Records shown —
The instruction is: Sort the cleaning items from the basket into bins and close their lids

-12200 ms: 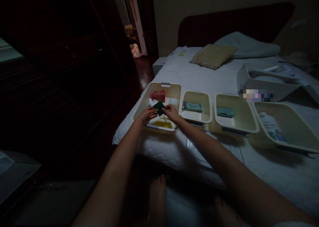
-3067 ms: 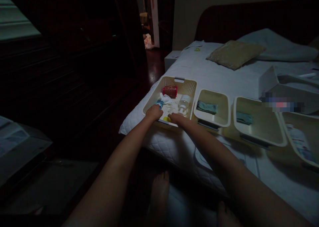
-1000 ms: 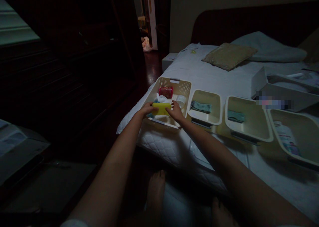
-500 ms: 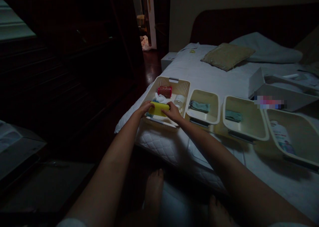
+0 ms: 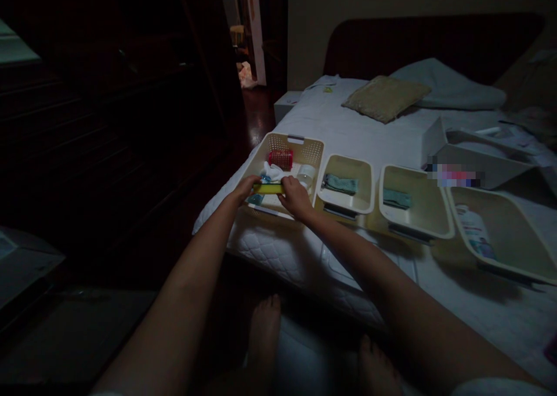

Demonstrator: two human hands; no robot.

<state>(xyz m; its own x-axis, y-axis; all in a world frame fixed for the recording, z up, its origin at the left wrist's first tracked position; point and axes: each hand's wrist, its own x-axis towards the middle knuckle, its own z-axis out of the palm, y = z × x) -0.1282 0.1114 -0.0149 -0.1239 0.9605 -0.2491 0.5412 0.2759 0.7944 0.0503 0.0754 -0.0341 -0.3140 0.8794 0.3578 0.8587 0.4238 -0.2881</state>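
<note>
A yellow sponge [image 5: 267, 188] is held edge-on between my left hand [image 5: 244, 188] and my right hand [image 5: 295, 195], just above the near end of a cream perforated basket [image 5: 304, 145] on the bed. Both hands are closed on its ends. Inside the basket lie a red hair roller [image 5: 279, 158], a white cloth [image 5: 272, 170], a clear bottle [image 5: 306, 175] and a small blue item [image 5: 256, 199].
Three cream trays stand in a row to the right: two hold folded teal cloths [image 5: 340, 183] [image 5: 395, 198], the far one [image 5: 517, 251] a white bottle [image 5: 472, 229]. An open white box [image 5: 478, 161] and pillows [image 5: 383, 97] lie behind. Dark furniture stands left; my bare feet [image 5: 261, 326] are below.
The yellow sponge, lifted from the basket and held flat, has turned edge-on and dropped lower toward the basket. Earlier a dark green item was in my hands.
</note>
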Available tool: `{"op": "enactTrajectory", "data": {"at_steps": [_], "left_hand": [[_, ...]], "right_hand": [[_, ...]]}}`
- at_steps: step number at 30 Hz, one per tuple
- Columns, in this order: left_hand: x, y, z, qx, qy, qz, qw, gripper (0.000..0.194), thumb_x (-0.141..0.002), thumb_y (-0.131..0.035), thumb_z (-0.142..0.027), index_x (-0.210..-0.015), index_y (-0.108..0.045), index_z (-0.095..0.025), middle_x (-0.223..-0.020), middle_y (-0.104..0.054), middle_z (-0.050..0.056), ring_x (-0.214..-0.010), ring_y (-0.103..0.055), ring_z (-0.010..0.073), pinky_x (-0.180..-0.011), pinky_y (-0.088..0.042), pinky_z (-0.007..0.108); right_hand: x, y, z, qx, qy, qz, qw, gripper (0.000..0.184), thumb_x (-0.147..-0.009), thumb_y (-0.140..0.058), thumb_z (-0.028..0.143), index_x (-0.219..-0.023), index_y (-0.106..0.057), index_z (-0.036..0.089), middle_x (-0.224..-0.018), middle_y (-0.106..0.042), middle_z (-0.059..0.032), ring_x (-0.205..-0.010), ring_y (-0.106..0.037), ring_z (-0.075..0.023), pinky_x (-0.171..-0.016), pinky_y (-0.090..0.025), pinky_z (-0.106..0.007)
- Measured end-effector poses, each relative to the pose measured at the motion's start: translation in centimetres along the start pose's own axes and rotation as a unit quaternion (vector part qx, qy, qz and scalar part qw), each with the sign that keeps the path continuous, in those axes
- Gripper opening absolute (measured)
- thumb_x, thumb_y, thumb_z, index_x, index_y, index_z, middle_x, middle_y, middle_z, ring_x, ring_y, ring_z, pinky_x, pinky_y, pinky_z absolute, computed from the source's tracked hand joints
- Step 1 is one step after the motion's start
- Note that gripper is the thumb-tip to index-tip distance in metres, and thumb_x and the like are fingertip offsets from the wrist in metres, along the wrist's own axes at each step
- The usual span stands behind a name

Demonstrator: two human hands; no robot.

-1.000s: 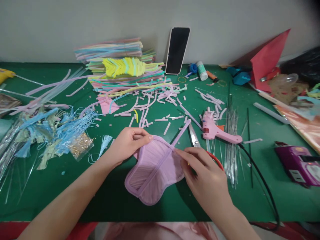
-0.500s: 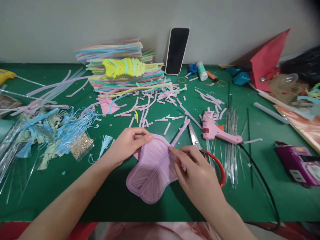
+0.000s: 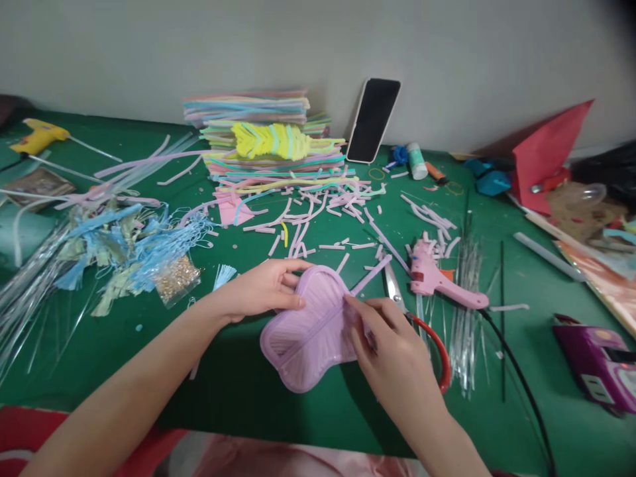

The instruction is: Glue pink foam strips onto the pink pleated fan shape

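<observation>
Between my hands, above the green table, is a lilac butterfly-like shape [image 3: 311, 331] made of pipe cleaners, with a rim and a rib down its middle. My left hand [image 3: 271, 288] grips its upper left edge, thumb on the front face and fingers behind. At its right edge, my right hand [image 3: 387, 338] pinches the rim near the end of the rib; the curled fingers hide that side. A lilac pipe-cleaner stem [image 3: 372, 273] sticks out beyond my right fingertips. Scissors with red handles [image 3: 437, 348] lie beside my right hand, partly covered by it.
A pink glue gun [image 3: 442, 281] with a black cord lies at the right, near a purple device [image 3: 596, 361]. Bundled pipe cleaners [image 3: 253, 109] and a propped phone [image 3: 373, 120] stand at the back. Blue tassels [image 3: 163, 245] and a bag of gold beads [image 3: 177, 281] lie left.
The camera view has shifted, so the table appears further right and lower. My left thumb has slid down from the shape's top edge onto its face; the right hand keeps its pinch.
</observation>
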State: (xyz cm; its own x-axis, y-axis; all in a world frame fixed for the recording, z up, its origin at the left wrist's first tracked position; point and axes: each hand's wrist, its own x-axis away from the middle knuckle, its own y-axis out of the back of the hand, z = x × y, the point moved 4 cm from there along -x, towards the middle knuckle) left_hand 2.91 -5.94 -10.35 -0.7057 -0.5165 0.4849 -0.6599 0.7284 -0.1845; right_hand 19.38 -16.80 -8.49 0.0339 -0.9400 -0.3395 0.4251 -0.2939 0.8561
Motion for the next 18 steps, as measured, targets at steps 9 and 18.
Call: {"op": "enactTrajectory", "data": {"at_steps": [9, 18], "left_hand": [[0.0, 0.2, 0.1, -0.024, -0.004, 0.057, 0.998, 0.057, -0.071, -0.071, -0.013, -0.126, -0.056, -0.019, -0.093, -0.073, 0.006, -0.075, -0.068, 0.0166, -0.067, -0.050, 0.027], [0.6, 0.5, -0.7, -0.066, -0.019, -0.002, 0.998, 0.051, -0.071, -0.074, -0.027, -0.116, -0.052, -0.016, -0.082, -0.069, 0.004, -0.070, -0.060, 0.0147, -0.061, -0.044, 0.023]], "right_hand": [[-4.3, 1.1, -2.2, -0.048, 0.000, 0.032, 0.998, 0.020, -0.081, -0.065, 0.039, -0.075, -0.065, 0.021, -0.084, -0.060, -0.0058, -0.084, -0.057, -0.0222, -0.077, -0.048, -0.039], [-7.6, -2.3, -1.6, -0.319, -0.140, 0.274, 0.897, 0.030, -0.076, -0.066, 0.045, -0.091, -0.063, 0.019, -0.060, -0.062, 0.0025, -0.052, -0.056, -0.0125, -0.046, -0.040, -0.022]]}}
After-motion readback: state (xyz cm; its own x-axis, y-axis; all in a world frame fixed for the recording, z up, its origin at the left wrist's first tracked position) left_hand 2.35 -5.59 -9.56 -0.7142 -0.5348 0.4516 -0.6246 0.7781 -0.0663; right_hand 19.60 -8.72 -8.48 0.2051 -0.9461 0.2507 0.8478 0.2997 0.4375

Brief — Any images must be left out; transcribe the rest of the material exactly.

The completed task —
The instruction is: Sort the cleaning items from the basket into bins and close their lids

-12200 ms: 
-3067 ms: 
-1000 ms: 
-500 ms: 
+0 ms: 

Demonstrator: two human hands; no robot.

<state>(xyz m; its own x-axis, y-axis; all in a world frame fixed for the recording, z up, its origin at the left wrist's first tracked position; point and axes: each hand's wrist, its own x-axis towards the middle knuckle, its own z-axis out of the palm, y = z × x) -0.1282 0.1114 -0.0149 -0.1239 0.9605 -0.2491 0.5412 0.2759 0.7944 0.0503 0.0754 -0.0341 -0.3140 0.8794 0.3578 0.8587 0.4238 -0.2881</state>
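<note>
A yellow sponge [image 5: 267, 188] is held edge-on between my left hand [image 5: 244, 188] and my right hand [image 5: 295, 195], just above the near end of a cream perforated basket [image 5: 304, 145] on the bed. Both hands are closed on its ends. Inside the basket lie a red hair roller [image 5: 279, 158], a white cloth [image 5: 272, 170], a clear bottle [image 5: 306, 175] and a small blue item [image 5: 256, 199].
Three cream trays stand in a row to the right: two hold folded teal cloths [image 5: 340, 183] [image 5: 395, 198], the far one [image 5: 517, 251] a white bottle [image 5: 472, 229]. An open white box [image 5: 478, 161] and pillows [image 5: 383, 97] lie behind. Dark furniture stands left; my bare feet [image 5: 261, 326] are below.
The yellow sponge, lifted from the basket and held flat, has turned edge-on and dropped lower toward the basket. Earlier a dark green item was in my hands.
</note>
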Available tool: `{"op": "enactTrajectory", "data": {"at_steps": [_], "left_hand": [[_, ...]], "right_hand": [[_, ...]]}}`
- at_steps: step number at 30 Hz, one per tuple
- Columns, in this order: left_hand: x, y, z, qx, qy, qz, qw, gripper (0.000..0.194), thumb_x (-0.141..0.002), thumb_y (-0.131..0.035), thumb_z (-0.142..0.027), index_x (-0.210..-0.015), index_y (-0.108..0.045), index_z (-0.095..0.025), middle_x (-0.223..-0.020), middle_y (-0.104..0.054), middle_z (-0.050..0.056), ring_x (-0.214..-0.010), ring_y (-0.103..0.055), ring_z (-0.010..0.073), pinky_x (-0.180..-0.011), pinky_y (-0.088..0.042), pinky_z (-0.007..0.108); right_hand: x, y, z, qx, qy, qz, qw, gripper (0.000..0.184), thumb_x (-0.147..-0.009), thumb_y (-0.140..0.058), thumb_z (-0.028..0.143), index_x (-0.219..-0.023), index_y (-0.106..0.057), index_z (-0.036..0.089), middle_x (-0.224..-0.018), middle_y (-0.106..0.042), middle_z (-0.059..0.032), ring_x (-0.205..-0.010), ring_y (-0.106..0.037), ring_z (-0.075..0.023), pinky_x (-0.171..-0.016), pinky_y (-0.090..0.025), pinky_z (-0.106..0.007)
- Measured end-effector poses, each relative to the pose measured at the motion's start: translation in centimetres along the start pose's own axes and rotation as a unit quaternion (vector part qx, qy, qz and scalar part qw), each with the sign that keeps the path continuous, in those axes
- Gripper opening absolute (measured)
- thumb_x, thumb_y, thumb_z, index_x, index_y, index_z, middle_x, middle_y, middle_z, ring_x, ring_y, ring_z, pinky_x, pinky_y, pinky_z absolute, computed from the source's tracked hand joints
- Step 1 is one step after the motion's start
- Note that gripper is the thumb-tip to index-tip distance in metres, and thumb_x and the like are fingertip offsets from the wrist in metres, along the wrist's own axes at each step
- The usual span stands behind a name

Demonstrator: two human hands; no robot.

-1.000s: 
-0.500s: 
+0.000s: 

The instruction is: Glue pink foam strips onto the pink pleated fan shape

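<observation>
Between my hands, above the green table, is a lilac butterfly-like shape [image 3: 311, 331] made of pipe cleaners, with a rim and a rib down its middle. My left hand [image 3: 271, 288] grips its upper left edge, thumb on the front face and fingers behind. At its right edge, my right hand [image 3: 387, 338] pinches the rim near the end of the rib; the curled fingers hide that side. A lilac pipe-cleaner stem [image 3: 372, 273] sticks out beyond my right fingertips. Scissors with red handles [image 3: 437, 348] lie beside my right hand, partly covered by it.
A pink glue gun [image 3: 442, 281] with a black cord lies at the right, near a purple device [image 3: 596, 361]. Bundled pipe cleaners [image 3: 253, 109] and a propped phone [image 3: 373, 120] stand at the back. Blue tassels [image 3: 163, 245] and a bag of gold beads [image 3: 177, 281] lie left.
The camera view has shifted, so the table appears further right and lower. My left thumb has slid down from the shape's top edge onto its face; the right hand keeps its pinch.
</observation>
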State: (xyz cm; its own x-axis, y-axis; all in a world frame fixed for the recording, z up, its origin at the left wrist's first tracked position; point and axes: each hand's wrist, its own x-axis away from the middle knuckle, its own y-axis out of the back of the hand, z = x × y, the point moved 4 cm from there along -x, towards the middle knuckle) left_hand 2.91 -5.94 -10.35 -0.7057 -0.5165 0.4849 -0.6599 0.7284 -0.1845; right_hand 19.38 -16.80 -8.49 0.0339 -0.9400 -0.3395 0.4251 -0.2939 0.8561
Motion for the next 18 steps, as measured, targets at steps 9 and 18.
Call: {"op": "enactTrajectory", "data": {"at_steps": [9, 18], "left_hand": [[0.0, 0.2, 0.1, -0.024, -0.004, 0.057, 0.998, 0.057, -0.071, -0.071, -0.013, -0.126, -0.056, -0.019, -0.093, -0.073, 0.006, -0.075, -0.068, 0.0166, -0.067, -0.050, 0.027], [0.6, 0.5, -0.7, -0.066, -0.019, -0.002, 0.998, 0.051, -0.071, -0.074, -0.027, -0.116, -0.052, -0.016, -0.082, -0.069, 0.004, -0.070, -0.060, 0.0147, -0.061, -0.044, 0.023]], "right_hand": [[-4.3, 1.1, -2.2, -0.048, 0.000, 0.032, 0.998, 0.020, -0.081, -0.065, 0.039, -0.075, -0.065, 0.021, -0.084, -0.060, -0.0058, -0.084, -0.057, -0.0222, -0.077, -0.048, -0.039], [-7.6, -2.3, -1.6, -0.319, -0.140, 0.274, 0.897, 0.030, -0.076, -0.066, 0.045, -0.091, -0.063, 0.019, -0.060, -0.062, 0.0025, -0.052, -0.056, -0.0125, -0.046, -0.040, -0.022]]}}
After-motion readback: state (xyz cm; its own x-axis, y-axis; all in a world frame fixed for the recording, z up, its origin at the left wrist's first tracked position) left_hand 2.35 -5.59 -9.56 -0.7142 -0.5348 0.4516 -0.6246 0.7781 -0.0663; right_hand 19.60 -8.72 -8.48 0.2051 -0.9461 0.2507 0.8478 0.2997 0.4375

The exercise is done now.